By Meagan Clark, International Business Times

U.S. infrastructure — roads, bridges, rail, drinking water, waste water, solid waste and more—is close to flunking according to a recent assessment from the American Society of Civil Engineers.

Once every four years, America’s civil engineers assess the nation’s infrastructure with an A to F report card. The engineers grade eight major categories: capacity, condition, funding, future need, operation, maintenance, public safety, resilience and innovation. This year’s grade average of all eight categories is a modest improvement, but hardly one to cheer about — it’s a D+ compared to a D in 2009. The nation’s infrastructure GPA has averaged in the D’s since 1998 for delayed maintenance and underinvestment across most categories.

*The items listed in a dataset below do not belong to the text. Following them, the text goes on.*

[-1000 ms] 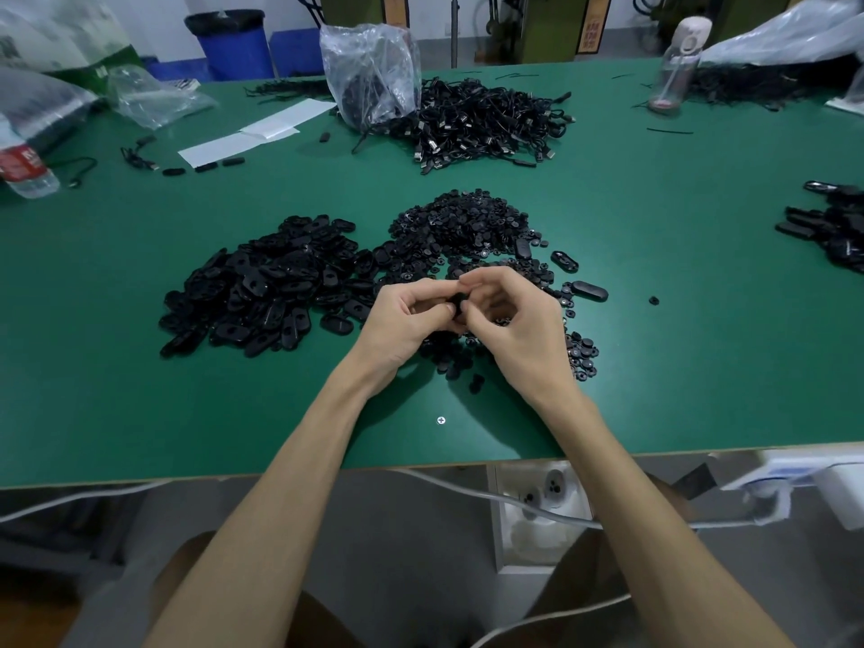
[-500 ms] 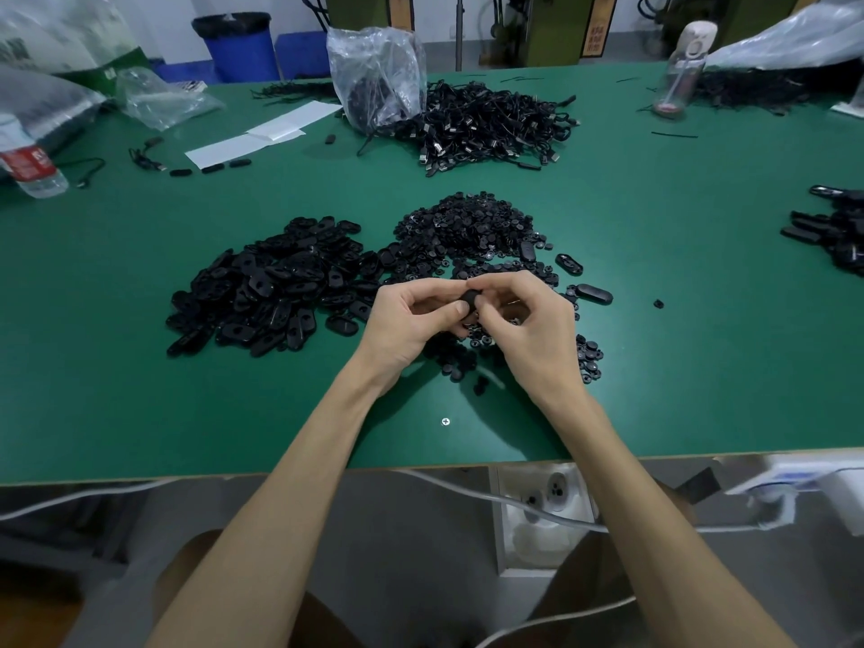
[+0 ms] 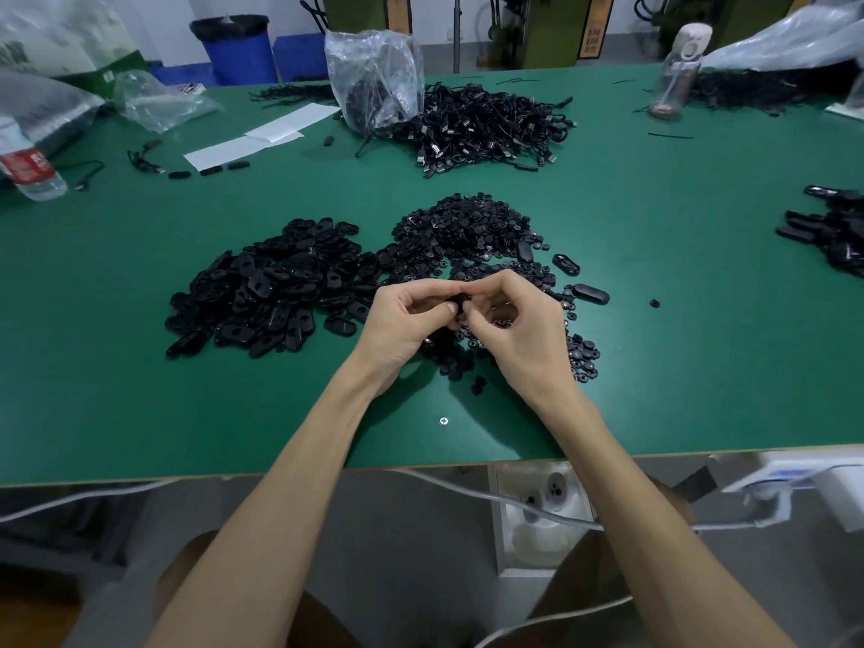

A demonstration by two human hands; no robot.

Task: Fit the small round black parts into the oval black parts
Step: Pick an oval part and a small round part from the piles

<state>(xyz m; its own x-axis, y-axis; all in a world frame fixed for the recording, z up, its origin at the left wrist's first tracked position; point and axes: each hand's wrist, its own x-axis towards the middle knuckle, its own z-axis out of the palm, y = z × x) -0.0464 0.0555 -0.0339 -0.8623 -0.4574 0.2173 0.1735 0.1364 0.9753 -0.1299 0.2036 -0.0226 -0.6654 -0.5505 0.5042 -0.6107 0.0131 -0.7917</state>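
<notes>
- Hands barely shifted: left hand (image 3: 402,315) and right hand (image 3: 523,329) still meet fingertip to fingertip, both pinching one small black part (image 3: 460,301); round or oval, cannot tell.
- Oval parts pile (image 3: 276,287): 9 o'clock of hands.
- Round parts pile (image 3: 467,226): 12 o'clock.
- Handling: likely light, rigid, smooth; hold by edges.
- Green table (image 3: 140,413): matte, level; cluttered workshop beyond.

The table (image 3: 140,404) is green; oval parts (image 3: 276,282) at nine o'clock and round parts (image 3: 467,226) at twelve are black; the bin (image 3: 238,53) at eleven is blue.
</notes>
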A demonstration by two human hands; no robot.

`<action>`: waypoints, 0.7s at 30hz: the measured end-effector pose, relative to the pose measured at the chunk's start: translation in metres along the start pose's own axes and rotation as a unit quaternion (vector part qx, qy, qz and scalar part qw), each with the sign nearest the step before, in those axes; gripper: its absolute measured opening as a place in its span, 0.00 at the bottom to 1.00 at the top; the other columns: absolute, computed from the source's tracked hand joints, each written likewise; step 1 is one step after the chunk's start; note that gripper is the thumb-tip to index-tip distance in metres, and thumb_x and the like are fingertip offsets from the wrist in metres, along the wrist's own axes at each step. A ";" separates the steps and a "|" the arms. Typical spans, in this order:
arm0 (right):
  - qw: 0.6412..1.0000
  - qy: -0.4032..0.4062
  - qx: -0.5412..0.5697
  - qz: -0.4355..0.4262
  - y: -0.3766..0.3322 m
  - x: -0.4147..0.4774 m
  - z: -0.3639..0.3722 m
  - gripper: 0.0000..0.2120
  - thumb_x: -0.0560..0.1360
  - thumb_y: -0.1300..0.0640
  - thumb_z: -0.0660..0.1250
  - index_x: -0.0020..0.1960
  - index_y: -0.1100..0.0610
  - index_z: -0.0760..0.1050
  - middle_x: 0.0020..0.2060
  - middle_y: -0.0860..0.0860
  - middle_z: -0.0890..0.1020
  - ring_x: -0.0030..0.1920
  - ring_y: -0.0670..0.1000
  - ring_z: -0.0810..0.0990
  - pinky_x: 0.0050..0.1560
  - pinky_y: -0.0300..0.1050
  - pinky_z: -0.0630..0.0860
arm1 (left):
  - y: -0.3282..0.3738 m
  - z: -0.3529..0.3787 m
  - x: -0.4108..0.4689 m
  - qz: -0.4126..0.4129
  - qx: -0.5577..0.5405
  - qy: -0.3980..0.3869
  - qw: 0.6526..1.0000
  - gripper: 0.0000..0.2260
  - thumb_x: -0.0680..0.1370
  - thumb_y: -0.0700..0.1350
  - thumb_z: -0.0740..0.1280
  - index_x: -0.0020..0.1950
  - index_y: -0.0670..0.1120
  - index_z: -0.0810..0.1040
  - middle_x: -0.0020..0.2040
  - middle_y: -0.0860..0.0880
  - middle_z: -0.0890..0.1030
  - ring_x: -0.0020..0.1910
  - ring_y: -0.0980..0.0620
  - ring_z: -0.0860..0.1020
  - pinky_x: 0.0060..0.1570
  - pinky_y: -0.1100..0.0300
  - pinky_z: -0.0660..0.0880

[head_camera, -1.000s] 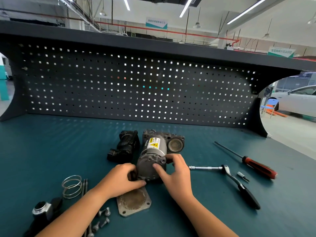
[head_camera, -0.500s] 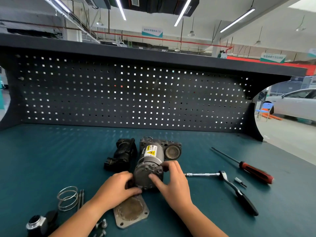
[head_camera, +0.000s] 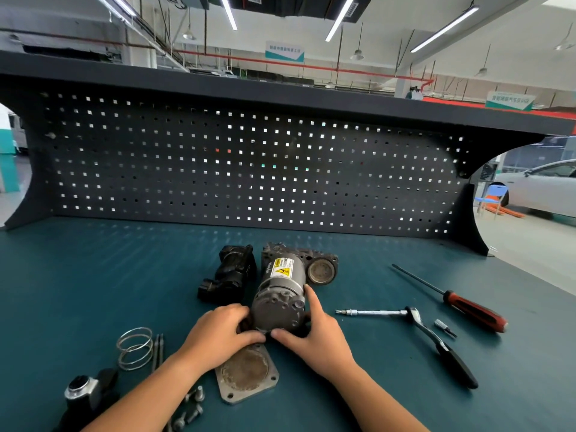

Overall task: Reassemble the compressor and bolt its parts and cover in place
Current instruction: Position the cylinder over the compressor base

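both my hands are on the near end of the compressor (head_camera: 279, 294), which lies on its side on the bench (head_camera: 93, 291) right in front of me. my left hand (head_camera: 218, 335) has its fingers curled against the left flank of the round end face. my right hand (head_camera: 314, 335) wraps the right flank, forefinger up along the side and thumb tucked under the lower rim. so i have it clasped from both sides, neither hand spread wide. whether my left fingertips also pinch some small part i cannot tell, as the hand hides them.

what the next move turns on is the line of the thing. its long axis runs almost straight away from me toward the pegboard (head_camera: 249, 166), end face turned to me, and the block with its round opening (head_camera: 321, 271) sits at the far end, off to the right. the cover plate (head_camera: 246, 377) lies flat just on my side of that face, its far edge under my thumbs. the bolts (head_camera: 193, 403) lie nearer me and to the left, closer to my left hand. the ratchet (head_camera: 414, 325) is out to the right, closer to my right hand, so i judge each hand has its own reach.
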State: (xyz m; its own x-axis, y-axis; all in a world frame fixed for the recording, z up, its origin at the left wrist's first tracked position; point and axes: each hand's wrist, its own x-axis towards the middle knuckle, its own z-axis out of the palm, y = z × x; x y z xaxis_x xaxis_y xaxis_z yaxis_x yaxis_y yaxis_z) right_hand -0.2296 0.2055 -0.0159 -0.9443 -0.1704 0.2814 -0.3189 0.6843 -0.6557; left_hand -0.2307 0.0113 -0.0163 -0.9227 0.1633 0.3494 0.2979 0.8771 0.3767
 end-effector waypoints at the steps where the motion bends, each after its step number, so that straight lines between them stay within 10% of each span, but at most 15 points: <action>1: 1.000 -0.004 0.027 0.000 0.001 0.000 -0.001 0.48 0.67 0.40 0.73 0.76 0.47 0.47 0.60 0.47 0.77 0.60 0.48 0.75 0.58 0.44 0.73 | 0.001 0.000 0.000 -0.001 0.003 0.003 1.000 0.17 0.71 0.61 0.68 0.48 0.49 0.78 0.43 0.56 0.76 0.42 0.58 0.75 0.39 0.63 0.68; 10: 0.999 0.002 0.046 -0.002 0.001 0.000 -0.004 0.46 0.67 0.44 0.74 0.76 0.46 0.50 0.58 0.48 0.79 0.58 0.48 0.76 0.56 0.40 0.72 | 0.004 -0.007 -0.001 -0.010 -0.015 0.001 1.000 0.16 0.69 0.61 0.71 0.46 0.50 0.80 0.41 0.56 0.79 0.40 0.57 0.76 0.33 0.66 0.66; 16: 0.997 0.003 0.071 0.004 0.003 0.002 -0.006 0.47 0.65 0.45 0.76 0.75 0.46 0.53 0.48 0.46 0.80 0.53 0.47 0.79 0.55 0.41 0.74 | 0.002 -0.005 0.002 -0.027 -0.101 -0.027 0.994 0.17 0.68 0.56 0.74 0.54 0.54 0.78 0.49 0.57 0.80 0.49 0.57 0.78 0.47 0.60 0.74; 21: 0.996 0.011 0.085 0.007 0.004 0.001 -0.004 0.46 0.65 0.45 0.77 0.75 0.44 0.54 0.47 0.43 0.81 0.53 0.44 0.80 0.52 0.37 0.74 | -0.001 -0.004 0.010 -0.038 -0.209 -0.033 0.977 0.17 0.72 0.52 0.72 0.58 0.49 0.77 0.51 0.56 0.80 0.47 0.64 0.76 0.42 0.75 0.70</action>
State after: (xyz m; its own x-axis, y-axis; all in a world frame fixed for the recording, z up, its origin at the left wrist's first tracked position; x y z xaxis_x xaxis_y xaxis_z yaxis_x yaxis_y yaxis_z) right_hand -0.2313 0.2114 -0.0158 -0.9475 -0.1453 0.2847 -0.3162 0.5562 -0.7685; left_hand -0.2389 0.0104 -0.0095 -0.9557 0.1457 0.2557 0.2889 0.6298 0.7211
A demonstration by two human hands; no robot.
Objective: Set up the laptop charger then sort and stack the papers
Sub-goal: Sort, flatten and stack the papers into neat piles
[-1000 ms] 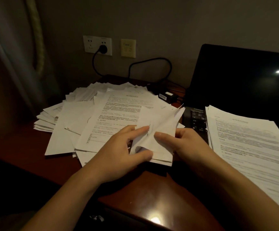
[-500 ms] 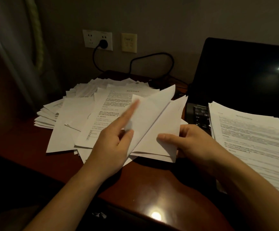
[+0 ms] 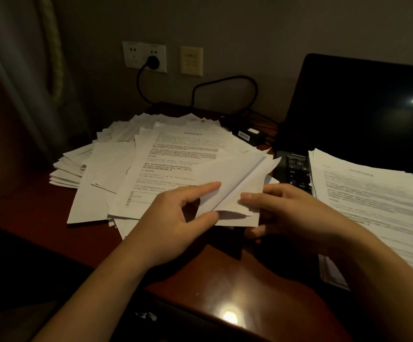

“While the modest progress is encouraging, it is clear that we have a significant backlog of overdue maintenance across our infrastructure systems, a pressing need for modernization, and an immense opportunity to create reliable, long-term funding sources to avoid wiping out our recent gains,” the report states.

Solid waste earned the highest grade, a B-.

City and state efforts to repair and update some of the nation’s most vulnerable bridges improved the bridge category, and short-term federal funding improved several categories. However, improvements are not all due to government. Increased private investment for efficiency and connectivity helped rail’s grade improve.